TASK STATEMENT
Give back all of the data unchanged. Keep every word as it is.

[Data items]

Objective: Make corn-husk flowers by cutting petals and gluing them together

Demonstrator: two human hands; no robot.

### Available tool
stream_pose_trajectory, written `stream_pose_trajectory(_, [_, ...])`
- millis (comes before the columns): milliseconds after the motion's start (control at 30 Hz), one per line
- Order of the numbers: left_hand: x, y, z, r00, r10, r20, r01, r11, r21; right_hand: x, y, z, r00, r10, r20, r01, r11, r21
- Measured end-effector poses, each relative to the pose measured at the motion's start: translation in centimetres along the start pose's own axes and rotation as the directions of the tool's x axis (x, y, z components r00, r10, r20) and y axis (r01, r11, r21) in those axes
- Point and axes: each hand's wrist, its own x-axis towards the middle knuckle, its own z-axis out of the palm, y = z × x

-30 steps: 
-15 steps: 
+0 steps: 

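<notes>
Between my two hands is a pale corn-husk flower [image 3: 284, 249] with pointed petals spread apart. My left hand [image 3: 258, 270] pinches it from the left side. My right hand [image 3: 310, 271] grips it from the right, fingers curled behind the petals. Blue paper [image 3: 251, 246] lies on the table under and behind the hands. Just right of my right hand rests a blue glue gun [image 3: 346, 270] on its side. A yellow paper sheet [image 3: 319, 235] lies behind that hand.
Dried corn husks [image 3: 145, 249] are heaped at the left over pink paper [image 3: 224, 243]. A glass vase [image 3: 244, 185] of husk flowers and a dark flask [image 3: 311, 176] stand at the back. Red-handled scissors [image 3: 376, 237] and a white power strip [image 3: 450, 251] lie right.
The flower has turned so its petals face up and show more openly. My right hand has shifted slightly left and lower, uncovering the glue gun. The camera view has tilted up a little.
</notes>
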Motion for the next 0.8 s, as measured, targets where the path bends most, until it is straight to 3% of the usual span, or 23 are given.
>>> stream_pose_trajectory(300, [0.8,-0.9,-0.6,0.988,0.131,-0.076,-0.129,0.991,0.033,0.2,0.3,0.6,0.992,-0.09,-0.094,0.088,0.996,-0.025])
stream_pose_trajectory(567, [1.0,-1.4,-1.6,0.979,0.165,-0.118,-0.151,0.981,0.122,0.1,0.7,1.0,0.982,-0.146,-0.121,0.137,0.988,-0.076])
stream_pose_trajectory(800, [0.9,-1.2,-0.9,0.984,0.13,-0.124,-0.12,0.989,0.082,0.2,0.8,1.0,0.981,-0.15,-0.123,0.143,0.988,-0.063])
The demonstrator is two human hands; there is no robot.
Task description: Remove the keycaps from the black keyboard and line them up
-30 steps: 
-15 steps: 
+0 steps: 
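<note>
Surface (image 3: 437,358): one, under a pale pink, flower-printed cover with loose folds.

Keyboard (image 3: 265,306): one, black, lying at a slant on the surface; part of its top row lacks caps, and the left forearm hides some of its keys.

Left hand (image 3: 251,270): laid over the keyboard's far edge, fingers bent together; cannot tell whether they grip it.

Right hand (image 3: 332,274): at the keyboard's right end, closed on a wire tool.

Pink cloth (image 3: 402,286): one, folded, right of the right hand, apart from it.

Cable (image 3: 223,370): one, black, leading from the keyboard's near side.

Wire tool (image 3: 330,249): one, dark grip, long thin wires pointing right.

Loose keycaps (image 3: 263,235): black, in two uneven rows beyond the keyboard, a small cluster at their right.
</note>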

ANSWER BELOW
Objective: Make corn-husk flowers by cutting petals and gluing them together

Demonstrator: two human hands; no robot.

### Available tool
stream_pose_trajectory, written `stream_pose_trajectory(_, [_, ...])`
- millis (comes before the columns): milliseconds after the motion's start (control at 30 Hz), one per line
- Order of the numbers: left_hand: x, y, z, r00, r10, r20, r01, r11, r21; right_hand: x, y, z, r00, r10, r20, r01, r11, r21
- Measured end-effector poses, each relative to the pose measured at the motion's start: translation in centimetres along the start pose's own axes and rotation as the directions of the tool's x axis (x, y, z components r00, r10, r20) and y axis (r01, r11, r21) in those axes
- Point and axes: each hand's wrist, its own x-axis towards the middle knuckle, its own z-axis out of the palm, y = z × x

-30 steps: 
-15 steps: 
+0 steps: 

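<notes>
Between my two hands is a pale corn-husk flower [image 3: 284, 249] with pointed petals spread apart. My left hand [image 3: 258, 270] pinches it from the left side. My right hand [image 3: 310, 271] grips it from the right, fingers curled behind the petals. Blue paper [image 3: 251, 246] lies on the table under and behind the hands. Just right of my right hand rests a blue glue gun [image 3: 346, 270] on its side. A yellow paper sheet [image 3: 319, 235] lies behind that hand.
Dried corn husks [image 3: 145, 249] are heaped at the left over pink paper [image 3: 224, 243]. A glass vase [image 3: 244, 185] of husk flowers and a dark flask [image 3: 311, 176] stand at the back. Red-handled scissors [image 3: 376, 237] and a white power strip [image 3: 450, 251] lie right.
The flower has turned so its petals face up and show more openly. My right hand has shifted slightly left and lower, uncovering the glue gun. The camera view has tilted up a little.
</notes>
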Motion for the next 0.8 s, as measured, targets where the path bends most, until it is straight to 3% of the usual span, or 23 are given.
>>> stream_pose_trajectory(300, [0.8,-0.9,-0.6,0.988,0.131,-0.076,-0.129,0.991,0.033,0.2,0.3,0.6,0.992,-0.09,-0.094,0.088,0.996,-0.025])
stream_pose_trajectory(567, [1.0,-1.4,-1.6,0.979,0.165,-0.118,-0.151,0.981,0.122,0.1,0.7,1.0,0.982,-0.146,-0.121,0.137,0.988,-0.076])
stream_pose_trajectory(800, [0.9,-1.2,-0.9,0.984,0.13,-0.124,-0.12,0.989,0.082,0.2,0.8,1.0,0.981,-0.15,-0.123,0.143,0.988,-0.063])
The demonstrator is two human hands; there is no robot.
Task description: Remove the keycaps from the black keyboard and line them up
-30 steps: 
-15 steps: 
+0 steps: 
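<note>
Surface (image 3: 437,358): one, under a pale pink, flower-printed cover with loose folds.

Keyboard (image 3: 265,306): one, black, lying at a slant on the surface; part of its top row lacks caps, and the left forearm hides some of its keys.

Left hand (image 3: 251,270): laid over the keyboard's far edge, fingers bent together; cannot tell whether they grip it.

Right hand (image 3: 332,274): at the keyboard's right end, closed on a wire tool.

Pink cloth (image 3: 402,286): one, folded, right of the right hand, apart from it.

Cable (image 3: 223,370): one, black, leading from the keyboard's near side.

Wire tool (image 3: 330,249): one, dark grip, long thin wires pointing right.

Loose keycaps (image 3: 263,235): black, in two uneven rows beyond the keyboard, a small cluster at their right.
</note>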

What came before is the finished answer.